TASK BRIEF. Show each line of the records below where the word "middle" occurs.

-------- TASK INPUTS

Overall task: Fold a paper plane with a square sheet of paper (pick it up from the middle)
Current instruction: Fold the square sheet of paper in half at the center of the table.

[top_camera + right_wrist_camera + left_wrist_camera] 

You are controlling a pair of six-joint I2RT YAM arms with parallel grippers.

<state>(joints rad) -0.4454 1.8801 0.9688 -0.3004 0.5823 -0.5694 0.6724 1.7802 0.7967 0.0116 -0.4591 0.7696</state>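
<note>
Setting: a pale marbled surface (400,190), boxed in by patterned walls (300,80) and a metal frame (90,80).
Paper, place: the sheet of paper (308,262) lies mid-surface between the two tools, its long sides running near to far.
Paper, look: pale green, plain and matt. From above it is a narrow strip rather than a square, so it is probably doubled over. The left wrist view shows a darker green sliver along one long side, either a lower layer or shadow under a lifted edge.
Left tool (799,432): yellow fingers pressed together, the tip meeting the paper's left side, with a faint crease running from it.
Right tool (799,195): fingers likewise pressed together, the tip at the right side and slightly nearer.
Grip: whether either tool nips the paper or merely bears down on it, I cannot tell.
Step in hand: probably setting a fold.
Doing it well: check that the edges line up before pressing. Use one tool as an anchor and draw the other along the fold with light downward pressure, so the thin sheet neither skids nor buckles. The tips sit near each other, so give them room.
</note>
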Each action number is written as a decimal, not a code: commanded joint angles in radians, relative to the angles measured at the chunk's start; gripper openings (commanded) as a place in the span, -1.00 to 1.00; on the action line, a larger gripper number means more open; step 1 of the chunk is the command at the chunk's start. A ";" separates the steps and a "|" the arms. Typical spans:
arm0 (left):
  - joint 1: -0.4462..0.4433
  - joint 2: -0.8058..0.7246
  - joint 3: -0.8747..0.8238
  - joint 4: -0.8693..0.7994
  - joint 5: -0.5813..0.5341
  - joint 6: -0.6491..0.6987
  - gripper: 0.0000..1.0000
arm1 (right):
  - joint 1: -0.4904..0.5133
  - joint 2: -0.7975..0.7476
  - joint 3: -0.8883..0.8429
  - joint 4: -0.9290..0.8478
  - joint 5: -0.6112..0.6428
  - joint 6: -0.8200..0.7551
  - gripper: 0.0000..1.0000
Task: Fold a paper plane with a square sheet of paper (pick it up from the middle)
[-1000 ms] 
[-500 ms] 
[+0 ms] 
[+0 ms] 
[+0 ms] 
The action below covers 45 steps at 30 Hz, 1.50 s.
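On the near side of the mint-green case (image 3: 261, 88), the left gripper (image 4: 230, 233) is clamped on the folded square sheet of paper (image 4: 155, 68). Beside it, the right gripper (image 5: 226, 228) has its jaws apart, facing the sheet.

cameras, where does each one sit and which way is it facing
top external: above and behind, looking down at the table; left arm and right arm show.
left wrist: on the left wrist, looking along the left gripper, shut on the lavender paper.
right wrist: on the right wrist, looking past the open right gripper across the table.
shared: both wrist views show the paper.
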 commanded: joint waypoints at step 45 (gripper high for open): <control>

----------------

ANSWER TO THIS EXERCISE.
Overall task: Fold a paper plane with a square sheet of paper (pick it up from the middle)
Task: Fold a paper plane with a square sheet of paper (pick it up from the middle)

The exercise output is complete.